Выбрать главу

«Хищные вещи века» не были выдающейся книгой. Упрощенное повествование, вновь появившаяся склонность к описательству, отсутствие психологических амбиций и ура-оптимистическое окончание напоминали «Стажеров», «Возвращение» и даже более раннюю технологическую фантастику. Конечно, авторов оправдывает то, что композиция утопии (и антиутопии) имеет свои требования, принуждает давать широкие квазинаучные описания и порождает нежизненность героев, но факта это не меняет. И повесть не заслуживала бы особого разговора, если бы не ее значение для дальнейшего писательского пути наших авторов.

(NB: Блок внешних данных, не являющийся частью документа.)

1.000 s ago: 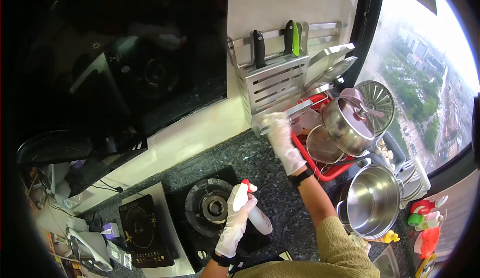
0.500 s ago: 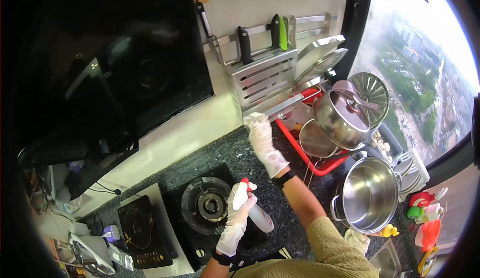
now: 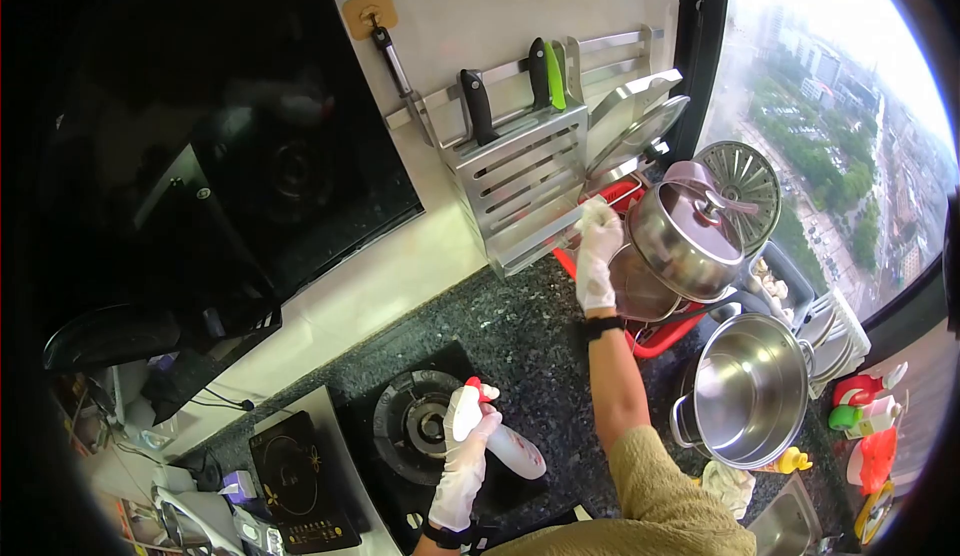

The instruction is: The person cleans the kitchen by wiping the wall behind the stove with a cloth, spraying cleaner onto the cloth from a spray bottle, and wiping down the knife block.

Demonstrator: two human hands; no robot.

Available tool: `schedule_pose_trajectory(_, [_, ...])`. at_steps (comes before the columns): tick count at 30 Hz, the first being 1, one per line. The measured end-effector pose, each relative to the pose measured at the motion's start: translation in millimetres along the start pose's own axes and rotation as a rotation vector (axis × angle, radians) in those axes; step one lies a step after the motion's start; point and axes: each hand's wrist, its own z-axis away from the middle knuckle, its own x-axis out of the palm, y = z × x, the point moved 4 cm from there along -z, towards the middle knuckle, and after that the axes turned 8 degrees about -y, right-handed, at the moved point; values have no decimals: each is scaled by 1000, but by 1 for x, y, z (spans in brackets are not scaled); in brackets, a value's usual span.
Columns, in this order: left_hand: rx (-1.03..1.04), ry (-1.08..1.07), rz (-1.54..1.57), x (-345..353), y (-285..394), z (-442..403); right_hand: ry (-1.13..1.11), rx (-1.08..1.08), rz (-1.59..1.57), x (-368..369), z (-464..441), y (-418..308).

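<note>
My left hand [image 3: 464, 461], in a thin white glove, is wrapped round the neck of a white spray bottle [image 3: 517, 453] with a red trigger. It holds the tilted bottle beside the gas burner [image 3: 413, 426]. My right hand [image 3: 600, 241], gloved too, is closed at the right end of the lower rail of a slatted metal knife rack [image 3: 530, 171]. What its fingers hold, if anything, is hidden. Just right of it are a stainless pot with a glass lid [image 3: 690, 241] and a red tray [image 3: 665, 336] under the pots.
A large open steel pot [image 3: 750, 391] stands to the right, near a crumpled cloth [image 3: 728, 488] and the sink [image 3: 785, 526]. An induction cooker [image 3: 300, 481] sits at the left. Knives with black handles [image 3: 478, 106] stand in the rack. A dark range hood [image 3: 220, 156] overhangs the left side.
My right hand has moved right along the rack's lower rail, from its left end to its right end. My left hand still grips the spray bottle near the burner.
</note>
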Motion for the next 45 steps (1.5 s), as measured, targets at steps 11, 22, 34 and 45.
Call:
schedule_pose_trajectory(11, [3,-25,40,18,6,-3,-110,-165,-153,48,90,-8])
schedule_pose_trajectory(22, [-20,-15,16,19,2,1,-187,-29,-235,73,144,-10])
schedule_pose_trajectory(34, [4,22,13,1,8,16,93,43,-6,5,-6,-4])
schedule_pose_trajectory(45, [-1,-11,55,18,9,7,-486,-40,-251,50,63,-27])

Прежде всего, повесть свидетельствовала об укреплении историософского пессимизма Стругацких. Ибо в ней подвергается сомнению громко выраженное еще в «Стажерах» убеждение в том, что человек по натуре добр, тянется к знанию и добру. История Страны Дураков и «слега» внушает нечто противоположное — человек сам по себе не стремится к интеллигентности и самостоятельности мышления, а цивилизованная часть его натуры — всего лишь тонкая скорлупка, созданная силами педагогов или давлением требований борьбы за быт, которая исчезает вместе с ними.

Кроме того, не слишком удачная литературная сторона, так же, как и — об этом мы еще будем говорить — опыт, связанный с восприятием «Хищных вещей века», дали Стругацким понять, что после отказа от «научности» в значении соответствия фантастической идеи марксистской философии будет наиболее безопасно и наиболее успешно для достижения поставленных перед собой целей убеждения отказаться также и от «научности» в значении соответствия фантазии обыденному чувству правдоподобия, то есть заниматься «чистой» литературной фантастикой. Ибо критикам и в голову не могло прийти, что можно похожие на серьезные футурологические размышления основывать на несерьезной, порожденной в духе гротеска концепции. Думаю также, что сатирические аллюзии — вообще говоря — полезнее скрывать под чисто условной действительностью. Она менее стесняет писателя, а читателя подталкивает к тому, чтобы трактовать ее именно как аллегорию или параболу, а не «серьезно».

Глава IV. Открытая борьба 1965–1968 гг.

Почему Стругацкие взбунтовались? — Ответ (а): восторженный прием «Трудно быть богом», рост авторитета писателей — Ответ (б): спор о новых произведениях писателей; атака неосталинистов, защита Ефремова — Что такое «роман-предупреждение»? — Общественно-политический и личный генезис «Улитки на склоне» и «Времени дождя» («Гадких лебедей») — Ответ (в): экспериментальный «Понедельник начинается в субботу» и выбор формы — «Понедельник…»: гротескная пародия на фантастику «ближнего прицела» — «Понедельник…»: сатира на сталинскую науку и критика потребительского общества — * — «Улитка на склоне» как гротескная сатира на систему — Опять о детерминизме. Два героя «Улитки…» — воплощение двух отношений интеллигента к тоталитаризму — постулат моральной непримиримости — Тоталитаризм, интеллигенция, «простой человек» — исследование взаимозависимости во «Втором нашествии марсиан» — Между философским пессимизмом и политическим оптимизмом, «Время дождя» — «Время дождя»: мотив «сверхлюдей»; неудачная попытка высказаться о диссидентском движении — «Обитаемый остров» как полное развитие условности НФ и как подведение итогов в размышлениях об общественной роли интеллигента, его обязанностях и шансах на успех в борьбе с тоталитарной властью — Изменения в тексте второго издания «Обитаемого острова» — * — Несколько слов о цензуре — Трудная история обсуждаемых книг — Скандал со «Сказкой о Тройке» — «Валяние дурака», или попытки защиты «Сказки» — Дискуссия о научной фантастике в «Литературной газете» 1969 и 1970 гг. Новый «спор о Стругацких», нападки и защита.

В конце 1965 года Стругацкие решились начать продолжавшийся до последних месяцев 1968 г., более трех лет, писательский крестовый поход, результатом которого был ряд малоизвестных до недавних пор, почти открыто обвинительных произведений.